Qu'est-ce qui les relie ? Un âge similaire – ce sont des trentenaires – et sans doute un milieu parisien, même si ni l'un ni l'autre n'en sont issus. Mais aussi une forme de désillusion (plus d'idéaux dans lesquels s'engager aujourd'hui) et surtout une profonde lassitude, même si l'a rencontré Elias, son double hacker. Mais celui-ci s'est fait arrêter et il lui manque profondément. Une forme de dépression les unit donc tous les deux.
Quant à Antoine, il se rêve écrivain – bien sûr, parce que comme de très nombreux Français (on les estime à 10% de la population, ce qui fait tout de même près de 6 Millions de Français) il voit en rêve son nom en tête de gondole de toutes les bonnes librairies parisiennes. Mais il peine à écrire.
Tout le problème provient du choix de ces deux personnages : si, comme moi, vous n'êtes pas très au fait du monde du dedans d'un hacker, l'auteur va bien devoir vous expliquer comment ça fonctionne. D'où un long développement plutôt didactique pour qu'on arrive à suivre les aventures de L.
Un peu plus facile pour le monde politique, l'auteur va tout de même passer un bon bout de temps à nous expliquer ce que fait un Assistant parlementaire, profession dont on ne saurait presque rien si un candidat à la Présidentielle n'avait pas fait irruption sur la scène médiatique au sujet de sa prétendue assistante parlementaire qui n'était autre que son épouse.

Sur le plan sociologique, tout y est : on se replonge aussi dans une période très proche du point de vue du calendrier (tiens, Nuit Debout! ah oui on avait un peu oublié) ou la révolte des Gilets jaunes, mais lointaine depuis de nos préoccupations quotidiennes. La question du déterminisme social est aussi très bien traitée (Antoine n'en sortira pas si facilement, à l'image de « Leurs enfants après eux », Goncourt 2019).
C'est documenté, il n'y a rien à dire de ce côté.

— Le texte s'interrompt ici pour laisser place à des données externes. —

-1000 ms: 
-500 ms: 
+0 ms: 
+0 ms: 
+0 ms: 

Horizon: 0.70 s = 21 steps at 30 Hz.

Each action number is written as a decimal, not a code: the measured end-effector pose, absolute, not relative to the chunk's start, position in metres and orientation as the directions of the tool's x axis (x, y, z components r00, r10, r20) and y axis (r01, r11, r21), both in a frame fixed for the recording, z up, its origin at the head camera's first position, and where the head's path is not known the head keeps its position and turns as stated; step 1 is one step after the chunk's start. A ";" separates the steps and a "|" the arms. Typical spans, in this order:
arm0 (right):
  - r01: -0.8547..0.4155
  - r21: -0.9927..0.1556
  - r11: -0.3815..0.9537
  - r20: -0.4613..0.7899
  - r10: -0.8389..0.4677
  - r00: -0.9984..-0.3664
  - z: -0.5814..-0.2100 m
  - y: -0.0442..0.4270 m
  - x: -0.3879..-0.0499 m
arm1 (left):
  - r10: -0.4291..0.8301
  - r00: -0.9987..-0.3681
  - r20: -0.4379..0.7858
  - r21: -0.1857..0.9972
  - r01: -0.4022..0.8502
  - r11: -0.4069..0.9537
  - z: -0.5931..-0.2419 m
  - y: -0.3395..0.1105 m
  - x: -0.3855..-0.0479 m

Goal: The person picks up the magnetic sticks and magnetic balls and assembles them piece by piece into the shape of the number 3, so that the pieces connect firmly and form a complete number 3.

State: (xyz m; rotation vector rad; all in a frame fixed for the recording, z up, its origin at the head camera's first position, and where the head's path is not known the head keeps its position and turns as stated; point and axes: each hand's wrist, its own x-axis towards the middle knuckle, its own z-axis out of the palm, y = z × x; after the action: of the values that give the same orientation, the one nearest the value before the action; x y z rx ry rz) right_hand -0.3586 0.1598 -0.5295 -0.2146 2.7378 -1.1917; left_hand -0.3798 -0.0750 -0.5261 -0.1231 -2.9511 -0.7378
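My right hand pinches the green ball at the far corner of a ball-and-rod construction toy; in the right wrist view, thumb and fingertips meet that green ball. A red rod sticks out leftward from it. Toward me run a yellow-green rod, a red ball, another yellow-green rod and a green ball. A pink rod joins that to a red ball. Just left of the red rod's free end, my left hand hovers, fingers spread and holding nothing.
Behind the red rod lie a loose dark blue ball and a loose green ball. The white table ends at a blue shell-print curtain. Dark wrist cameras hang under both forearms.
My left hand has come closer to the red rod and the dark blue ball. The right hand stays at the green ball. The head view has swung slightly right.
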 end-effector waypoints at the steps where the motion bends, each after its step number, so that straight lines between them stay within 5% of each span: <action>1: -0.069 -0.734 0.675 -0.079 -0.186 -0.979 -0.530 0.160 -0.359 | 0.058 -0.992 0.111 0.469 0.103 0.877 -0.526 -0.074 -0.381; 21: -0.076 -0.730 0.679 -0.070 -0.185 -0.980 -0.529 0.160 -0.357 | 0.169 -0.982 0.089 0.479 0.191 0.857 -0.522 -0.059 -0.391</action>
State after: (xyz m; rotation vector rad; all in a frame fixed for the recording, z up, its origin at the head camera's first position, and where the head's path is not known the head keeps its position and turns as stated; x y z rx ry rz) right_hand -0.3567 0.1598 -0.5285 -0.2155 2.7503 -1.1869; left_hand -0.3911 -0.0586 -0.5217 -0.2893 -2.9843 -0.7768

Mais alors ? D'où vient cette sensation d'avoir devant soi un ouvrage studieux, laborieux, mais qui ne fonctionne pas d'un point de vue du tempo ? Il nous est dit que ce roman avait pour thème l'engagement : « Comment continuer le combat quand l'ennemi semble trop grand pour être défait » ?
Peut-on encore agir dans ce monde post 68 ? le mot « engagement » a-t-il encore un sens ? Quelque chose est-il possible pour cette génération « désenchantée » ?

Heureusement il y a les personnages secondaires, tels Selma qui milite au sein d'une association féministe ou Xavier qui essaie de faire revivre une ferme au milieu de nulle part, en Bretagne.
J'avais beaucoup apprécié Alice Zeniter, dès « Sombre dimanche » que j'avais chroniqué à l'époque. J'avais été très enthousiaste à la lecture de « L'art de perdre » que j'avais aussi chroniquée.

Avec « Comme un empire dans un empire », le style est toujours là, le sujet est bon, le regard porté sur les trentenaires est juste, le propos intelligent mais … le récit est à la peine et la question du rythme fait perdre son intérêt à la lecture. Je suis déçue.

Dommage, parce que les ingrédients sont les bons, mais peut-être la dépression des deux personnages a-t-elle déteint sur le récit, rejoignant une morosité ambiante – peut-être un ingrédient n'est-il pas suffisamment présent : un peu d'humour nous aurait fait du bien.